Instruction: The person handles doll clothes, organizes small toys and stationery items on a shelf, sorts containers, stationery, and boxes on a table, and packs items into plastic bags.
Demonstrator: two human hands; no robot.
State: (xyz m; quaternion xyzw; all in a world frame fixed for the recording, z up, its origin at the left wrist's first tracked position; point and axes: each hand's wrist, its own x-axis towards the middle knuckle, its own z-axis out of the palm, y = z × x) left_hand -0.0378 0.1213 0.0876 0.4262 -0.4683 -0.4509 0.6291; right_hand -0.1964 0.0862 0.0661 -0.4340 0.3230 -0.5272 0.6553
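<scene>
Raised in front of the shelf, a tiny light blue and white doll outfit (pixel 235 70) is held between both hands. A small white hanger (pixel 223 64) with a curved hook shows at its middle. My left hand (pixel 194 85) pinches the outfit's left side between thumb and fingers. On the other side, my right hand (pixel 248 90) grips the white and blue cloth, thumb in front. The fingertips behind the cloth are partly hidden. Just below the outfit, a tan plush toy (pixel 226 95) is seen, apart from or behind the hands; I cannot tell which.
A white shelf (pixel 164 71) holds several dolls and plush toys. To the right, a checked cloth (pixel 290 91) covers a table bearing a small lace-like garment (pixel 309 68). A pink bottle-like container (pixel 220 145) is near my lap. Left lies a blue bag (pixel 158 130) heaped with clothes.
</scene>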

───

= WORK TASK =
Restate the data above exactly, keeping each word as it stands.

= REPLY TO THE TASK =
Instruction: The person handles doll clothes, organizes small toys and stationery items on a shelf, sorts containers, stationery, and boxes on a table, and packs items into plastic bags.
Demonstrator: two human hands; no robot.
State: (xyz m; quaternion xyzw; all in a world frame fixed for the recording, z up, its origin at the left wrist's first tracked position; point and axes: each hand's wrist, its own x-axis towards the middle knuckle, its own z-axis out of the palm, y = z × x) left_hand -0.0378 0.1213 0.0876 0.4262 -0.4683 -0.4509 0.6291; right_hand -0.1964 0.0862 0.0661 -0.4340 0.3230 -0.5272 0.6553
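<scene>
Raised in front of the shelf, a tiny light blue and white doll outfit (pixel 235 70) is held between both hands. A small white hanger (pixel 223 64) with a curved hook shows at its middle. My left hand (pixel 194 85) pinches the outfit's left side between thumb and fingers. On the other side, my right hand (pixel 248 90) grips the white and blue cloth, thumb in front. The fingertips behind the cloth are partly hidden. Just below the outfit, a tan plush toy (pixel 226 95) is seen, apart from or behind the hands; I cannot tell which.
A white shelf (pixel 164 71) holds several dolls and plush toys. To the right, a checked cloth (pixel 290 91) covers a table bearing a small lace-like garment (pixel 309 68). A pink bottle-like container (pixel 220 145) is near my lap. Left lies a blue bag (pixel 158 130) heaped with clothes.
</scene>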

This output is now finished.